• [DATA SECTION]
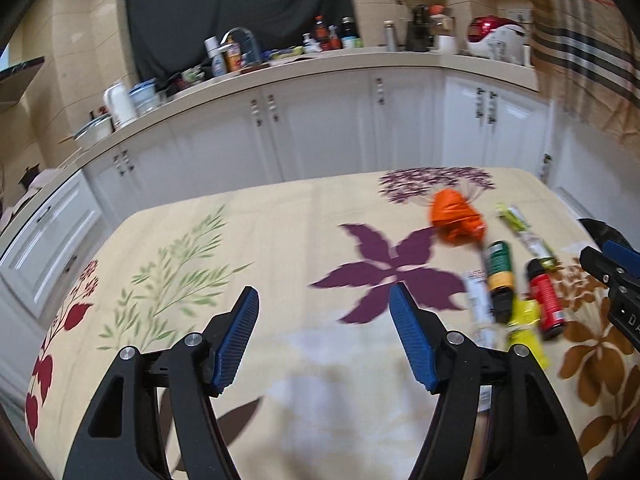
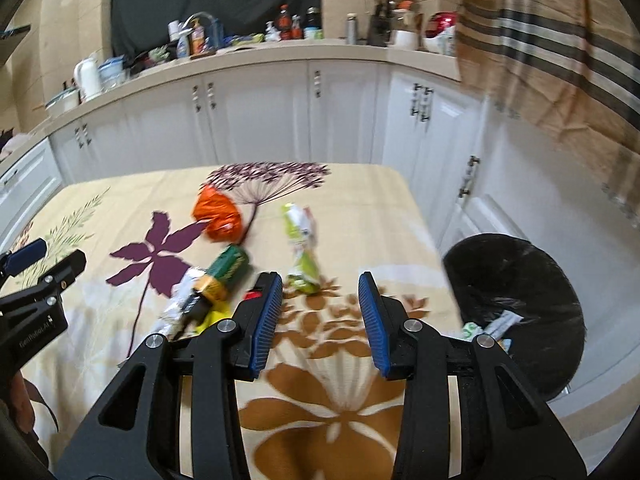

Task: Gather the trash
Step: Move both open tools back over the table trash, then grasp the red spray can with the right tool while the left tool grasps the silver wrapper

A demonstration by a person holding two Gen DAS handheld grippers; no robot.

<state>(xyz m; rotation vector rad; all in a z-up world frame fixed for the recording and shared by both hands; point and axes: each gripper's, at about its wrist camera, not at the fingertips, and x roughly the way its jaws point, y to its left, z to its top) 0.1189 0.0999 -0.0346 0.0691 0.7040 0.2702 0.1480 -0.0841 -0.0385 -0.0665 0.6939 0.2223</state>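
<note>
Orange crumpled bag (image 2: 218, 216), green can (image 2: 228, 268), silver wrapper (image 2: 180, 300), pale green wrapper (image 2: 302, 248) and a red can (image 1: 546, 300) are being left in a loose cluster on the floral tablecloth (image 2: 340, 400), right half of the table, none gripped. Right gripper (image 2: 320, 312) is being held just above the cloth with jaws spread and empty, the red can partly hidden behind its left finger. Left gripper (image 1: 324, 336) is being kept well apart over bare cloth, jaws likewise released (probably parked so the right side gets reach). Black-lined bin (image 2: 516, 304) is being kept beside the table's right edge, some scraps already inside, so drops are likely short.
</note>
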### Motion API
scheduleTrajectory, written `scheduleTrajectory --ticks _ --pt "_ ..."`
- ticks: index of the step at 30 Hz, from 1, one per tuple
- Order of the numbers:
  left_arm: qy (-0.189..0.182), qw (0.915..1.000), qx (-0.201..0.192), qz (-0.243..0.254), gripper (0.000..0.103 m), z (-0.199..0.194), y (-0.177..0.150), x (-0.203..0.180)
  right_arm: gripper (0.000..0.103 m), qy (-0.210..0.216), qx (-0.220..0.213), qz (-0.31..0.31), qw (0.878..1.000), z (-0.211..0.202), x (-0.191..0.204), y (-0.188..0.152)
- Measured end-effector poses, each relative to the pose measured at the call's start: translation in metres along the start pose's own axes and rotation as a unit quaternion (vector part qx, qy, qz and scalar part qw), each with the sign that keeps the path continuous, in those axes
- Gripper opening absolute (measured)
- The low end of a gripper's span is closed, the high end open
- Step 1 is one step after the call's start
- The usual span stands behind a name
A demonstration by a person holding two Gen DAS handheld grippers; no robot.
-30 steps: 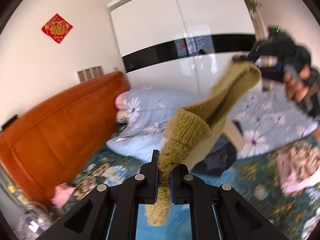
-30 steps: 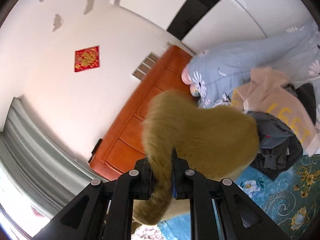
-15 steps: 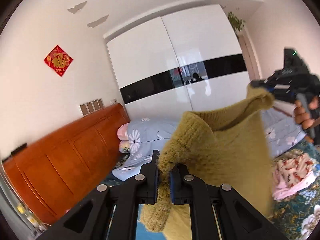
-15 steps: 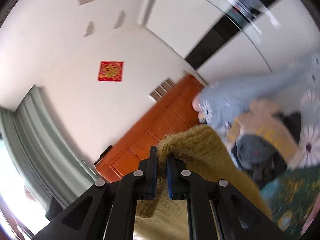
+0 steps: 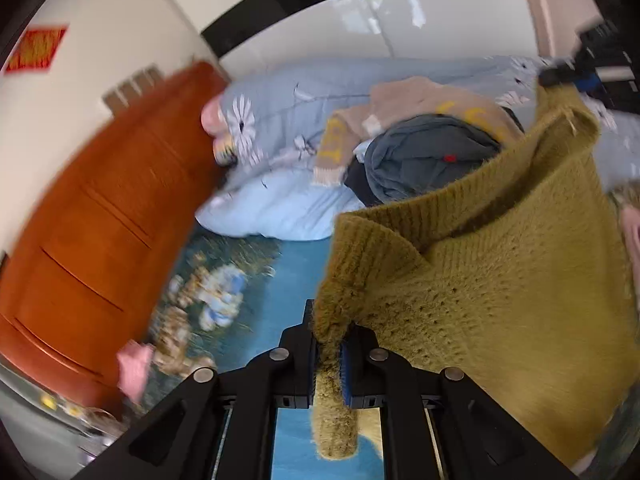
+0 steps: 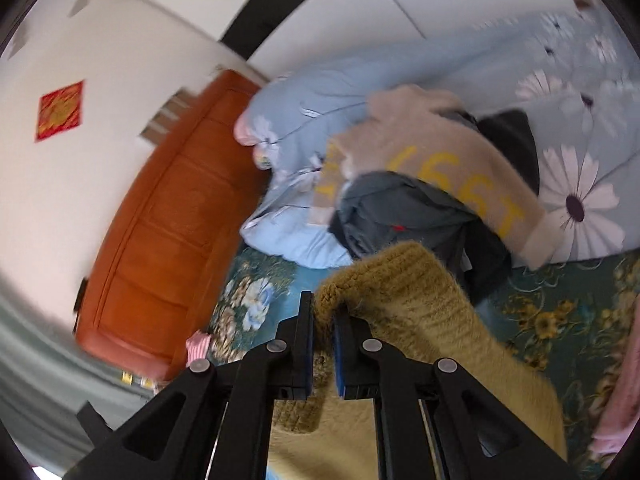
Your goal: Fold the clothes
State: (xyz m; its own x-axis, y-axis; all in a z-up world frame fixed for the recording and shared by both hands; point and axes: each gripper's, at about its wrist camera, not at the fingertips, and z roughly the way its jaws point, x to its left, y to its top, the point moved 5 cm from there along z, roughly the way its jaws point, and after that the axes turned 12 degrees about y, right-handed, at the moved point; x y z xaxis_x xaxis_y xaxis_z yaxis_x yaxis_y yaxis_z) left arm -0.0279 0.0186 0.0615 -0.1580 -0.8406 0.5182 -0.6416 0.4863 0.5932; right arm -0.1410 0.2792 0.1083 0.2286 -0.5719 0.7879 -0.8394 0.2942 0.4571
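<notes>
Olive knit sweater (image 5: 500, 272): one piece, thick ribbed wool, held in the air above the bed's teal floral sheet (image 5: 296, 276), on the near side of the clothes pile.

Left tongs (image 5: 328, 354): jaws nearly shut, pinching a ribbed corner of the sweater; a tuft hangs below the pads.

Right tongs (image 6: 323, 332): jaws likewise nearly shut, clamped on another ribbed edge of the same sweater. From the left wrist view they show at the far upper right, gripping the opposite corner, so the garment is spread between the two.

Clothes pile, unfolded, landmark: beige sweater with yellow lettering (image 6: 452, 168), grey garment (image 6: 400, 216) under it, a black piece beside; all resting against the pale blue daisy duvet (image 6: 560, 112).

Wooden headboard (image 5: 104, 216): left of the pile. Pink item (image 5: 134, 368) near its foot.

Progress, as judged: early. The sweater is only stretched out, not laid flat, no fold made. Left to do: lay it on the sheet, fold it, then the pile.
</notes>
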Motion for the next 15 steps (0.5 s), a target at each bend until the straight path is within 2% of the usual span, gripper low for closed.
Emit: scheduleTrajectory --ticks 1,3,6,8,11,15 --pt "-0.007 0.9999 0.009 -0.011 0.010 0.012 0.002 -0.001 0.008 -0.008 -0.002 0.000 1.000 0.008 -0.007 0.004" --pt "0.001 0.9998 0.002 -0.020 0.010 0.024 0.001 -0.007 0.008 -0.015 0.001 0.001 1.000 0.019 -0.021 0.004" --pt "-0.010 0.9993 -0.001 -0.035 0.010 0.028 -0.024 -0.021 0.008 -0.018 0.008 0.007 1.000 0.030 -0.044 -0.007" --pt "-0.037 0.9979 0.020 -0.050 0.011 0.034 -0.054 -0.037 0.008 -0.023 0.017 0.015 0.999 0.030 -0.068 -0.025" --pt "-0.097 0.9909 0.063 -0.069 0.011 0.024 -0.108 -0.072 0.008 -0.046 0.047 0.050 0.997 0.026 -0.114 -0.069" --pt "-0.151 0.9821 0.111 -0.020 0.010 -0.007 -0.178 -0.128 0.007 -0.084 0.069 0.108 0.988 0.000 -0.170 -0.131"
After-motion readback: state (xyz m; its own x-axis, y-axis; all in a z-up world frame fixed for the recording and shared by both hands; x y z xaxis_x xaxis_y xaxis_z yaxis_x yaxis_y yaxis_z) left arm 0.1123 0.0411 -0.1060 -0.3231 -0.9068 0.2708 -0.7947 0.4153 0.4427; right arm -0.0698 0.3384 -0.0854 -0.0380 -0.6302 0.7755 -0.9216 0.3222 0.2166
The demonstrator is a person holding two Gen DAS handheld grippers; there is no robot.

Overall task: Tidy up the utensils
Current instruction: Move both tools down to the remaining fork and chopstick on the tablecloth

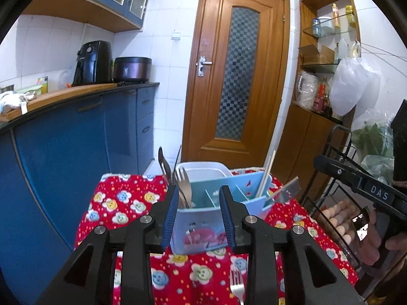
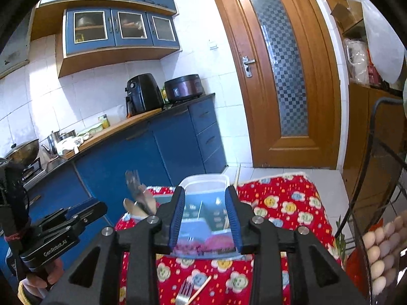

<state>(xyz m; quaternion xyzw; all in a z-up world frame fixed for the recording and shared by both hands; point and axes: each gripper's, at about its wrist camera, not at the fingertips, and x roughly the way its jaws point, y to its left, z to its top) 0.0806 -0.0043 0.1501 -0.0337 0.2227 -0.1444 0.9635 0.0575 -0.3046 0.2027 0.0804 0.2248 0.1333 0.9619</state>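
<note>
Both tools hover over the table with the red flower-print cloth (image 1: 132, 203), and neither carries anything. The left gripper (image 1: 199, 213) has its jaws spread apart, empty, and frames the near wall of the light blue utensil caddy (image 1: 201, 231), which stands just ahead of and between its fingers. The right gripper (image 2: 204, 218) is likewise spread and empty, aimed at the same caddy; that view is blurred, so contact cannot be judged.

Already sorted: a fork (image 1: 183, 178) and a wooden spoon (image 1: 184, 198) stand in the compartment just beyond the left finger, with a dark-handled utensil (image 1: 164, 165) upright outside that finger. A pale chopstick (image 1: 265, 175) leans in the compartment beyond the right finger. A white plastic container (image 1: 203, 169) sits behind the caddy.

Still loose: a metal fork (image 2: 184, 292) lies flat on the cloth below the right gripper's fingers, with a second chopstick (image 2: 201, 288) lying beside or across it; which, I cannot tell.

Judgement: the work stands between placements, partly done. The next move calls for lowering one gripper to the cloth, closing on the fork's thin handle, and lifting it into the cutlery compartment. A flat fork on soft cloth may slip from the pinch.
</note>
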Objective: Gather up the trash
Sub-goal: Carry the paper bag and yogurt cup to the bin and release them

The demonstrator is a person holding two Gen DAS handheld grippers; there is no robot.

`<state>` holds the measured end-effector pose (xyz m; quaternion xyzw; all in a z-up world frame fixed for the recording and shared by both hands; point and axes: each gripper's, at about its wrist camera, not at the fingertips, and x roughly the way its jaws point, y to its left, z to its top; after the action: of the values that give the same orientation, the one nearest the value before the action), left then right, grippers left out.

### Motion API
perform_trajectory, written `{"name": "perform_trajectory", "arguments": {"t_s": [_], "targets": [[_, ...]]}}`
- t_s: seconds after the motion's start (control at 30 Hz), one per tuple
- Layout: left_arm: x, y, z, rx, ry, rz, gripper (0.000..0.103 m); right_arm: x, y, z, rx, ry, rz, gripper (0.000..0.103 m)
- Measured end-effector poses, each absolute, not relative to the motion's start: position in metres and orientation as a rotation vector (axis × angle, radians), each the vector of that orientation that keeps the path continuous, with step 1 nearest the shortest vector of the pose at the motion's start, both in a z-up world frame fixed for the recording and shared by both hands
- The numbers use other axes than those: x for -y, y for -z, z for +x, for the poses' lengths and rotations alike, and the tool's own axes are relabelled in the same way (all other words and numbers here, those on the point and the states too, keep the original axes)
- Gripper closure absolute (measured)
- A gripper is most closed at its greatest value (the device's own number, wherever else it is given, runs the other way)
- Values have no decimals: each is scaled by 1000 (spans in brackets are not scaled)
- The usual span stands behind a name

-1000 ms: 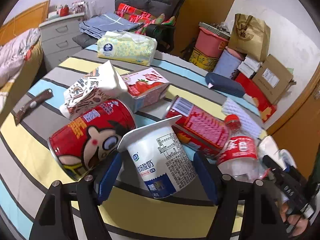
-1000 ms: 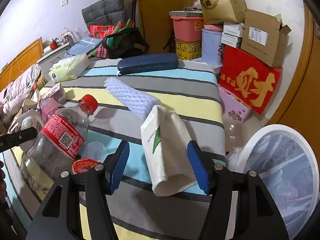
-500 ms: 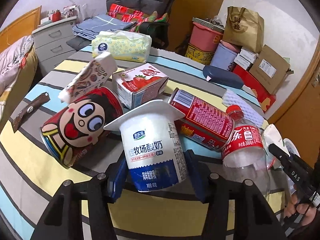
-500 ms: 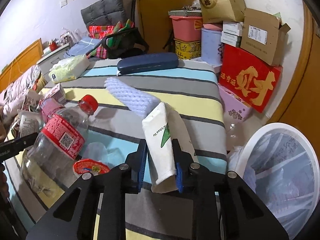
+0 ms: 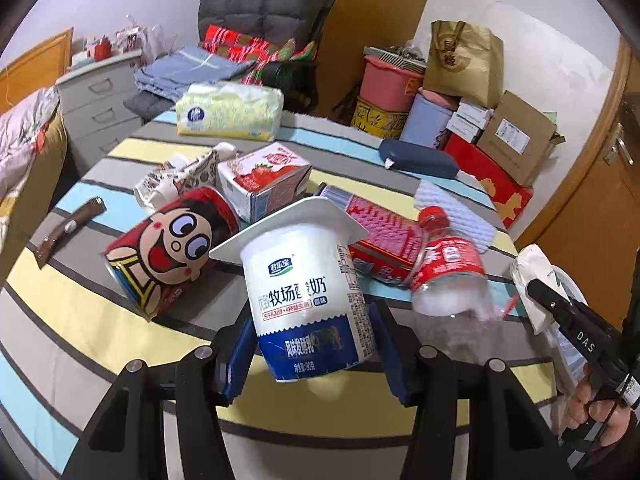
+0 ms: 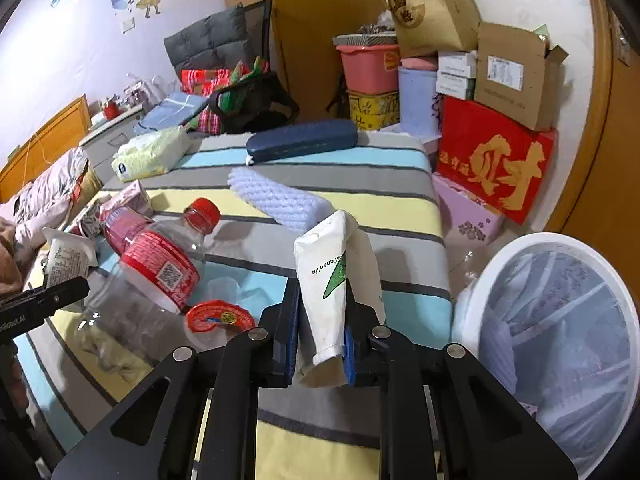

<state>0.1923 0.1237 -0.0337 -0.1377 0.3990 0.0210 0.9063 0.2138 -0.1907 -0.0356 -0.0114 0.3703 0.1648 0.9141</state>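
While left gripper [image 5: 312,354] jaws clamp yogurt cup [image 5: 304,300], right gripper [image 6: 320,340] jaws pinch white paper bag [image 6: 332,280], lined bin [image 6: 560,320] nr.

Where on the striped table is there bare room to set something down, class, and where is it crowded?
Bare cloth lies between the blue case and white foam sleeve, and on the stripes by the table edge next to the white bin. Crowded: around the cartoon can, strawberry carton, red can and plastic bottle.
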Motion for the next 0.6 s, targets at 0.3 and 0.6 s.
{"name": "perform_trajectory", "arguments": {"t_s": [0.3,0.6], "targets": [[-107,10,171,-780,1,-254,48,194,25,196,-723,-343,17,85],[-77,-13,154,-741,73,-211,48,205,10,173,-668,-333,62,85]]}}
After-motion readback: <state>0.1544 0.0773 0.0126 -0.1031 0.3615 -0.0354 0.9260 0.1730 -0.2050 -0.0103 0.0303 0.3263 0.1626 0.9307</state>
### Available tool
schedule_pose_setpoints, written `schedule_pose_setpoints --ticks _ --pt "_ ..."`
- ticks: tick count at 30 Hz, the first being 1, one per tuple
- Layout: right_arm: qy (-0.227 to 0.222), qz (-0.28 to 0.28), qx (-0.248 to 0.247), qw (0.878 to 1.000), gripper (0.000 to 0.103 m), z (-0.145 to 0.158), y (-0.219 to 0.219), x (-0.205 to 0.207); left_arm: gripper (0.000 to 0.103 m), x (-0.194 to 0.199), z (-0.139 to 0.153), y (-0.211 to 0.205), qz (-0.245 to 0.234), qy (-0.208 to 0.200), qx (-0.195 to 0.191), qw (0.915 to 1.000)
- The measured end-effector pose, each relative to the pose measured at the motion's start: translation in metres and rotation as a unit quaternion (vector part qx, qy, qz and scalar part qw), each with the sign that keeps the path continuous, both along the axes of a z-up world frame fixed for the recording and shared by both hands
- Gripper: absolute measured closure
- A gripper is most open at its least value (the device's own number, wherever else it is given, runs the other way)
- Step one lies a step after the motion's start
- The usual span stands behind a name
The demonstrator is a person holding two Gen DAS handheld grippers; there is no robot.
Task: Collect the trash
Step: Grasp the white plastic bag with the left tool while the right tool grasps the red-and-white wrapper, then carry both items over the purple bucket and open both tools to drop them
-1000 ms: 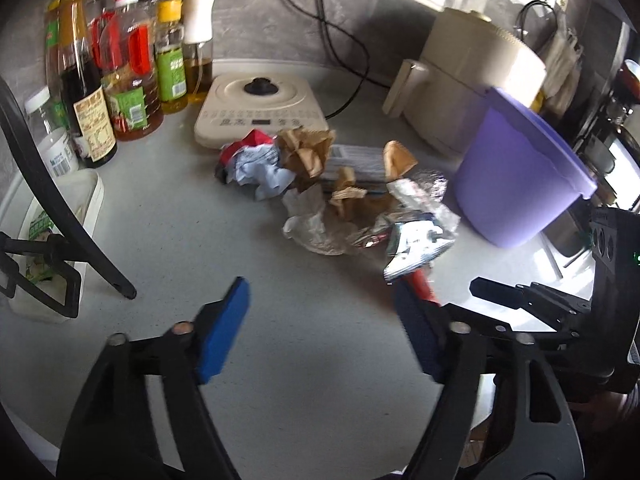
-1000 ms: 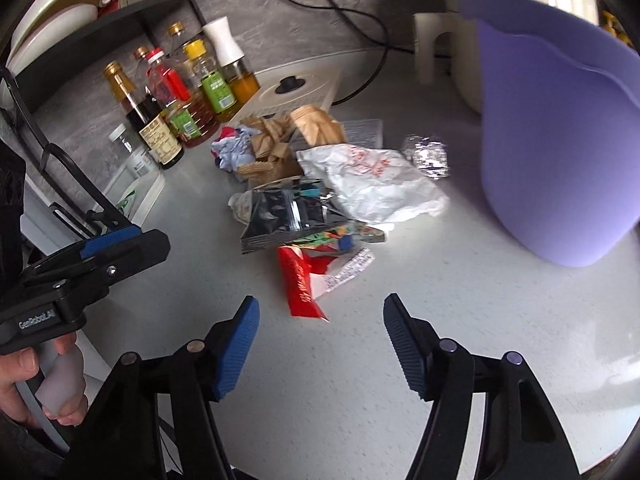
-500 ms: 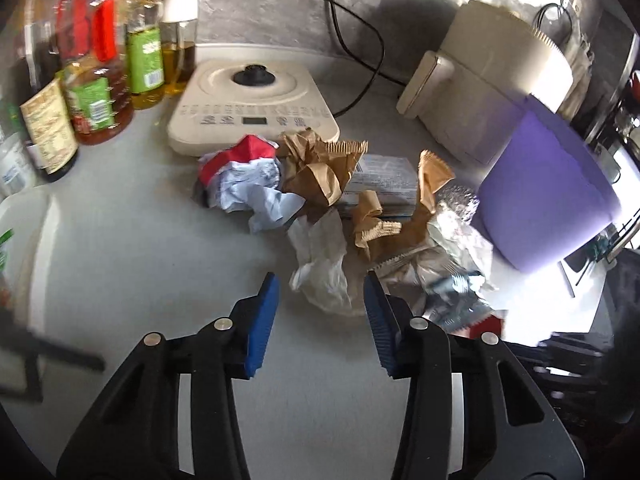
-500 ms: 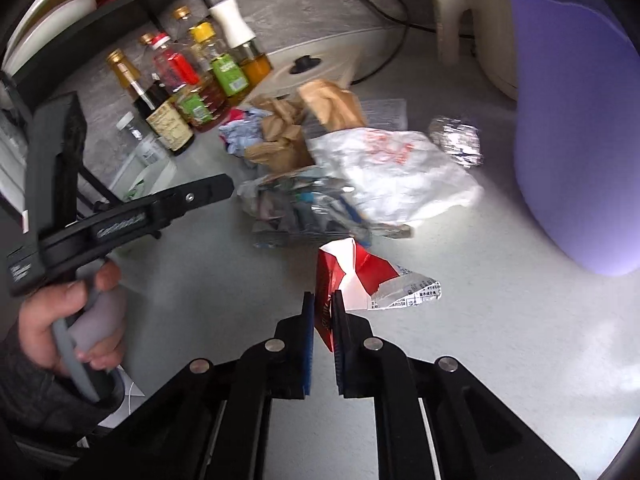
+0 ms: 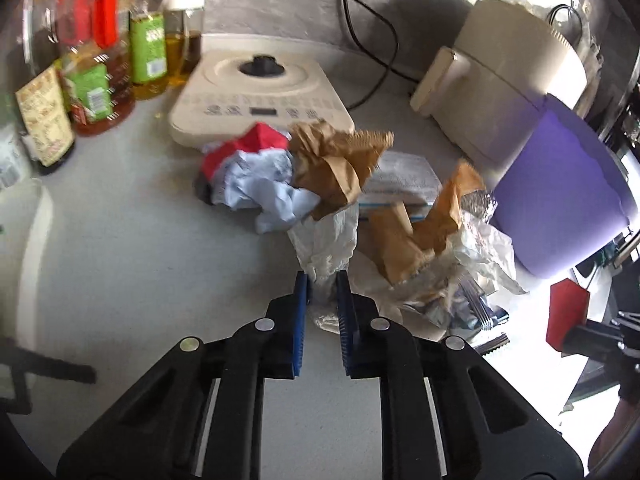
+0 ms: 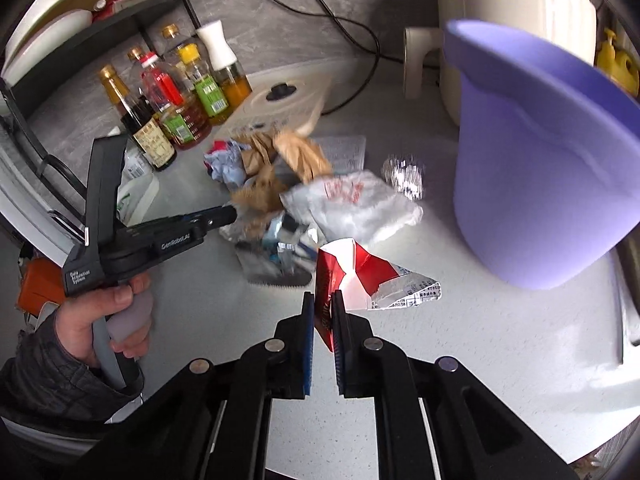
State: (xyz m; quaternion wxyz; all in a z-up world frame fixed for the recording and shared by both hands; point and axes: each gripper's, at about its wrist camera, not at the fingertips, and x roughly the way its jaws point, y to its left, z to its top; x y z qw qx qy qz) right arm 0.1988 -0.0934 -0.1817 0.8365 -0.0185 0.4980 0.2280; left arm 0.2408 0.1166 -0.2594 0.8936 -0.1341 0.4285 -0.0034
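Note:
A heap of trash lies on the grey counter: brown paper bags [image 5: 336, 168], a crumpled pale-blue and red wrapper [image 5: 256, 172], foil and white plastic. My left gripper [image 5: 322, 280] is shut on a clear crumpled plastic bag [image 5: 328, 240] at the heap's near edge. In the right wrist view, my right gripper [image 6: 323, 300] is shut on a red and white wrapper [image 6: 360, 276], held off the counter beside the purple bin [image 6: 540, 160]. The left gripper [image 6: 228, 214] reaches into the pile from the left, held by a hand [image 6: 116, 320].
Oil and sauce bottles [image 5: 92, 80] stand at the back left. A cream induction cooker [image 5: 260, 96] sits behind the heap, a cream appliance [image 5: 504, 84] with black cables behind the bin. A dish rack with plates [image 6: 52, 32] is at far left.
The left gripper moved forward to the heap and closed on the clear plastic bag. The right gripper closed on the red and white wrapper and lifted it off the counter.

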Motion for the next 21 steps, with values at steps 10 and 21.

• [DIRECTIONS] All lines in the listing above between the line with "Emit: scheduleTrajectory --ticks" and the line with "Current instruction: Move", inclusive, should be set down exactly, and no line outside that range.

• [RESPONSE AREA]
Emit: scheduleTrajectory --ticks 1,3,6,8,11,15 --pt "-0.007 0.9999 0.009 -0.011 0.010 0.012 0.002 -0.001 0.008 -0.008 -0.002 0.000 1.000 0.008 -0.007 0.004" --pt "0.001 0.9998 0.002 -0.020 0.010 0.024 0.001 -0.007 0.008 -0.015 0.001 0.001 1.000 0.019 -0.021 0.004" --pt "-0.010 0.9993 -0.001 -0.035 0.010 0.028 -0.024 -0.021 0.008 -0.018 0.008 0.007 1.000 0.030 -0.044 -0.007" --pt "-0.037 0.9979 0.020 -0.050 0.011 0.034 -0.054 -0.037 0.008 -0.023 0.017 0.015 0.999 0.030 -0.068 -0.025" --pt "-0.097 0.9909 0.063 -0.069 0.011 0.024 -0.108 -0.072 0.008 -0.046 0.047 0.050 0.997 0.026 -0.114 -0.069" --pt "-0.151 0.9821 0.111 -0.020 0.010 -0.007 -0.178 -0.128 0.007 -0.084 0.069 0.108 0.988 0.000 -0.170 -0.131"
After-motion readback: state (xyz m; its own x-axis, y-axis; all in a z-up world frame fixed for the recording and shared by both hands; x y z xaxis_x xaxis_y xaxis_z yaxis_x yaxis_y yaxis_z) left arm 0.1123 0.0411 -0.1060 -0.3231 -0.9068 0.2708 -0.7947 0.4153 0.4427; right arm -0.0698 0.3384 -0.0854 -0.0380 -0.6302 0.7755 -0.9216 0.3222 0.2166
The demonstrator is a person holding two Gen DAS handheld grippers; there is no robot.

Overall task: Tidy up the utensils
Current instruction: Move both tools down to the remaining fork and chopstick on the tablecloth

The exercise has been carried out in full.